We were able to incorporate some more space. So with our bases, if you’ve got somewhere that you didn’t have proper grasp on your base or you weren’t able to get a strut in, we were able to manufacture a holding device so that we could put our pickets in there as well. So if we needed to put a picket in a base or put four pickets in the base, you could just come over to the truck, select it off, pull it away, put a heavy pry bar on.
And then on this side of the compartment, we went with our come-alongs, rated steel come-alongs, and our big mauls so you can drive the pickets in or whatever else you need them for.
And again, the equipment that we have here, as far as hearse goes, we wanted to make sure that you can access it easily. So instead of reaching in the compartment to grab the tools, you know, we’ve got our heavy spreaders, our heavy cutters. We’ve got our quad pump. We can run four tools at a time or two in what they call turbo mode with our chains. And if you don’t want to, you don’t have to take this hydraulic pump off of the vehicle.
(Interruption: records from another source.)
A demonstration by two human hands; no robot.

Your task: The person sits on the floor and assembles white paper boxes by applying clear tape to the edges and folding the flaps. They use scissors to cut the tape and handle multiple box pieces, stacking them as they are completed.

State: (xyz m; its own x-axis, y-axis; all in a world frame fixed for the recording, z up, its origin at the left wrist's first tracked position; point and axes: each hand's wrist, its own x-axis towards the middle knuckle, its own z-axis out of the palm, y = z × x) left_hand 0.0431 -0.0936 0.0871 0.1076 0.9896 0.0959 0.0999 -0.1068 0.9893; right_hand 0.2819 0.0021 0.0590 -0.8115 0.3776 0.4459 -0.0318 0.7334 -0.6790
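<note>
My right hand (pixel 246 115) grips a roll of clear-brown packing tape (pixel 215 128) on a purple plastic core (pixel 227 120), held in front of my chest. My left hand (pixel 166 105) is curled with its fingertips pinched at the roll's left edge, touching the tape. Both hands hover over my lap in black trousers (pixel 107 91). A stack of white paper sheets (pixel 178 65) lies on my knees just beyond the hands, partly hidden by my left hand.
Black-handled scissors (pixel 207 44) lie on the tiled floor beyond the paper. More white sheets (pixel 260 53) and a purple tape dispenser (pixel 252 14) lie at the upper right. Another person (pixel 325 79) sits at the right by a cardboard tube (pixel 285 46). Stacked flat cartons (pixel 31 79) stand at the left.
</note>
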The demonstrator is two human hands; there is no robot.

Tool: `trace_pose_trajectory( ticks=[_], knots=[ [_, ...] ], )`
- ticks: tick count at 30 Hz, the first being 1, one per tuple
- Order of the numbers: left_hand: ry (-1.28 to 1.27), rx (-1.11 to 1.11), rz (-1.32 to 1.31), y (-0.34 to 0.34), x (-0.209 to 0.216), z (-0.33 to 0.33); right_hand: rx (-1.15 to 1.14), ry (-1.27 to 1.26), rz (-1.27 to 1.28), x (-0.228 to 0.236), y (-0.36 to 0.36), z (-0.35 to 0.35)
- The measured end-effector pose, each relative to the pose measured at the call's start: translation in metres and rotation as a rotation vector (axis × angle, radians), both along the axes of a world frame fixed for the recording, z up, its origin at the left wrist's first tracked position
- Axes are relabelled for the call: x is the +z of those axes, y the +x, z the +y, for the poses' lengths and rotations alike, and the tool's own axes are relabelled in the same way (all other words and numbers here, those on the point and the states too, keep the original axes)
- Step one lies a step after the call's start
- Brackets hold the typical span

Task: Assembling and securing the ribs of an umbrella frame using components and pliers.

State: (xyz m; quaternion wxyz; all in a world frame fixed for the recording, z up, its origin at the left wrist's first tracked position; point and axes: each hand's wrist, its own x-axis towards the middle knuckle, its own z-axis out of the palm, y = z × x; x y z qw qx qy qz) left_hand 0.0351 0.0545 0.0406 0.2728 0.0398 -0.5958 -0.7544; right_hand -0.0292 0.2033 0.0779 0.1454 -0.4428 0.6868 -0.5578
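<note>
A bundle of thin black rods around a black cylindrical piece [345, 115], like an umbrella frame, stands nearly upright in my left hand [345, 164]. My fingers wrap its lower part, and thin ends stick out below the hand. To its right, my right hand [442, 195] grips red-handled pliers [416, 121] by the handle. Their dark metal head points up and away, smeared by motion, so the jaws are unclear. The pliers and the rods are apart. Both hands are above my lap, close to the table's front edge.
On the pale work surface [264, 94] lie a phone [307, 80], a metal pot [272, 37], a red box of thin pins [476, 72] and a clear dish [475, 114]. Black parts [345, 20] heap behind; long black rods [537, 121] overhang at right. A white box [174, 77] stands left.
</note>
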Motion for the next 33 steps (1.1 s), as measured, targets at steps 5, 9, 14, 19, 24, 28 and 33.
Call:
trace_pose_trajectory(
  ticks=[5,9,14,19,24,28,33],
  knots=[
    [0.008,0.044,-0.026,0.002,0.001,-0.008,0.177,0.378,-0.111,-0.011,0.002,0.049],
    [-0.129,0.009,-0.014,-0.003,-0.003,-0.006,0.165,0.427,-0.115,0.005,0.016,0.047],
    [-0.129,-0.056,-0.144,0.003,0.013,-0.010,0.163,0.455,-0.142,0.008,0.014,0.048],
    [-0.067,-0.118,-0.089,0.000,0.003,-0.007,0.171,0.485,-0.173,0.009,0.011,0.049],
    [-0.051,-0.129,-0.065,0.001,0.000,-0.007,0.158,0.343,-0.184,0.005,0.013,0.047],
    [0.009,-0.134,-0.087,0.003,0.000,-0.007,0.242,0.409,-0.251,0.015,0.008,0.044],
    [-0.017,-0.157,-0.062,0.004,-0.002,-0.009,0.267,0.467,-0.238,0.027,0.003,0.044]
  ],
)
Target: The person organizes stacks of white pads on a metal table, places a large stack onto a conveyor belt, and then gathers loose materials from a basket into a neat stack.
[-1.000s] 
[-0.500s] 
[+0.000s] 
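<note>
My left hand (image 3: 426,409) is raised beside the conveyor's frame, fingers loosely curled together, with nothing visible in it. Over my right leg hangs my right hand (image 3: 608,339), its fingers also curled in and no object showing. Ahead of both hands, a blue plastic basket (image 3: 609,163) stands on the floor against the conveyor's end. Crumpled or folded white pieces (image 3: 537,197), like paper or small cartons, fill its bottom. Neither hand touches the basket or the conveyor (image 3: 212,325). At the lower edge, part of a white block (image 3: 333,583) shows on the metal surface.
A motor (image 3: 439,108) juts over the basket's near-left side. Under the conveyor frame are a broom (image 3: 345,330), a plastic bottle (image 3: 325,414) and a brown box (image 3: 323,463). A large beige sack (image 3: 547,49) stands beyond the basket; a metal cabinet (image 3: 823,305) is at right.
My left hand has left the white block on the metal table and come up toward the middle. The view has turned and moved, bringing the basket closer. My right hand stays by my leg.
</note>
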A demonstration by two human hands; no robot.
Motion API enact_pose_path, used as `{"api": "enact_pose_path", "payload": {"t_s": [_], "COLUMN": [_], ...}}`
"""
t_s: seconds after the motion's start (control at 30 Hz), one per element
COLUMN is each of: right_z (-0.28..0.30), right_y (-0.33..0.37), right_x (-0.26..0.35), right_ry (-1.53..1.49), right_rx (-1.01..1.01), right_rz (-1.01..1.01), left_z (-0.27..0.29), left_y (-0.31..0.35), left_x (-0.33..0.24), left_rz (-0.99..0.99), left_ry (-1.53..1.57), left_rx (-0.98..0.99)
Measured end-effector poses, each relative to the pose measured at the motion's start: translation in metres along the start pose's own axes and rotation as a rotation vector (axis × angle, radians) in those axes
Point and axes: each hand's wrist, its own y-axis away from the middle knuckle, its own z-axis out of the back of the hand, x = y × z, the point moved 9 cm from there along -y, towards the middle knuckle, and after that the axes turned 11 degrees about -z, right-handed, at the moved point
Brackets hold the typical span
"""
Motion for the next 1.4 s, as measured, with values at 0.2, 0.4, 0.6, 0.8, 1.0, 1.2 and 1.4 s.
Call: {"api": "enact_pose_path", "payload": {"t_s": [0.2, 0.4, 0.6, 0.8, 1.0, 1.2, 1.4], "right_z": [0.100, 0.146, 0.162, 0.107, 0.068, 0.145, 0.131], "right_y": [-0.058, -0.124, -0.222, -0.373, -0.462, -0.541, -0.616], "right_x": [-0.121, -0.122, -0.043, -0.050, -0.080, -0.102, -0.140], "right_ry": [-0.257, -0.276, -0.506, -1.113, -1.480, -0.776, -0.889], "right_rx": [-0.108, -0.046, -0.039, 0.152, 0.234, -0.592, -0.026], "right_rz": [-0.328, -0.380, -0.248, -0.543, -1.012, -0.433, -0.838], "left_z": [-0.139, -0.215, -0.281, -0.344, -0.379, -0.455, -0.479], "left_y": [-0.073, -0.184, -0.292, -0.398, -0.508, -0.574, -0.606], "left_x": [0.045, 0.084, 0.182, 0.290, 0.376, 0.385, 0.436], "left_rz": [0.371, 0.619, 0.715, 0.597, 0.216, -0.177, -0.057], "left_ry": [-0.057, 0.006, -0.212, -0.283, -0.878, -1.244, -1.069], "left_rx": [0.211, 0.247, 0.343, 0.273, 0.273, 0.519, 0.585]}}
You could run it from where it is positioned right now.
We asked to have extra heavy struts put in. So you’ll see when I go to move these, they do look like they’re quite stiff, and we wanted them that way. We didn’t want these just to deploy, or you can imagine this truck being tipped on an angle. If that strut wasn’t holding back that equipment, being as heavy as it is, could slide open.
These shelves are designed to hold 500 pounds. So when you do go to move them, you have to put a little bit of muscle into them. From our perspective is we’ve got 250 feet of inch and 3/4 blue and red on the front of this truck that deploys very quickly. You grab it and away you go.
One of the features that we had with this truck is we put a 1,500 imperial gallon per minute pump in it. We want that big smash when we’re pulling up, but we also carry 1,000 gallons of water. So we can deploy that blitz force on the rear, which is going to empty the tank very quickly and apply properly to fire, or we can hit it with these two attack lines in a very rapid succession.
It’s hit the road in July and it’s responded to several calls. We had some pretty major calls. It’s worked exactly the way we planned on it. The truck was built the way we asked, and again, you couldn’t ask for a better truck.